* _Work to complete_
Within the entries underneath, how many lines include the string "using"? State only the number.

================

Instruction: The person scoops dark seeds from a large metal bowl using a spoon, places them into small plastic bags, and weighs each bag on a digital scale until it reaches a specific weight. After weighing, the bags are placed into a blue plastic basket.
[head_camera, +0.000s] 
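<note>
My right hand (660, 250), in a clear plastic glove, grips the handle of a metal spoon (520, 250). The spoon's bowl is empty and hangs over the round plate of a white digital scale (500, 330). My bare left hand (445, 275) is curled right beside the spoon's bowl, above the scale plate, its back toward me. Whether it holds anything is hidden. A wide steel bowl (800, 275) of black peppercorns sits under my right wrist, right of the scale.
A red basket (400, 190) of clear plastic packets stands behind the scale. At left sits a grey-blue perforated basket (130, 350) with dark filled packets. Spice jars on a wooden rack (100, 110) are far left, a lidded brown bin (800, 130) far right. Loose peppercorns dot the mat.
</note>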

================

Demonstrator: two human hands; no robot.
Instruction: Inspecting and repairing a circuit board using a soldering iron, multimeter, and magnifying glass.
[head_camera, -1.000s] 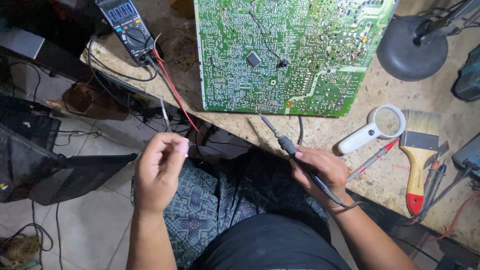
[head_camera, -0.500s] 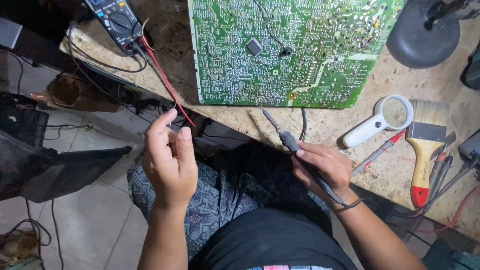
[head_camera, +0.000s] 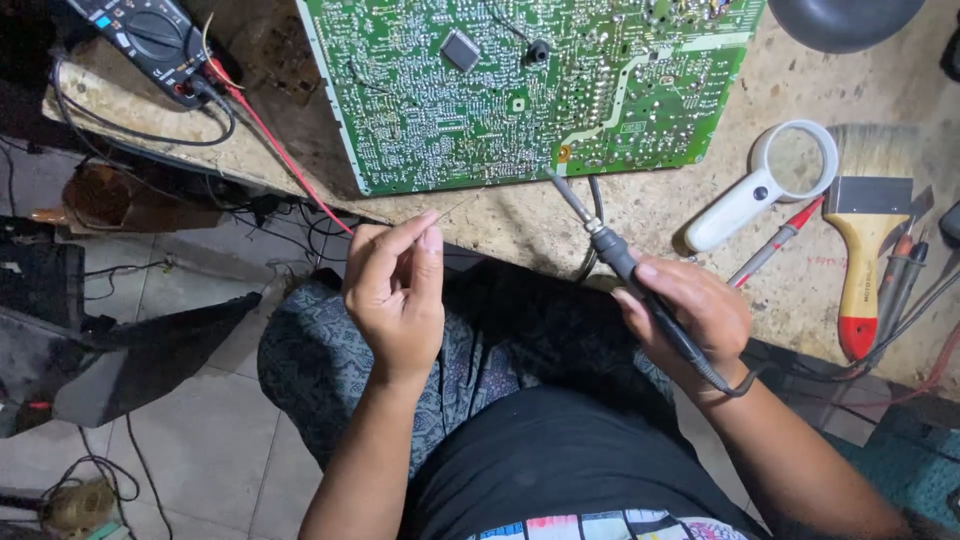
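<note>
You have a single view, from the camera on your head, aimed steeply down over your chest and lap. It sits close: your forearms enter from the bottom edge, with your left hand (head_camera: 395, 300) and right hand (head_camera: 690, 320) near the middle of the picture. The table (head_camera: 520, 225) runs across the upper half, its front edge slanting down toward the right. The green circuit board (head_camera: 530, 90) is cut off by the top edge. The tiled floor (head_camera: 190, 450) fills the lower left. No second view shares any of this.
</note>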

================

* _Answer to this exercise_
2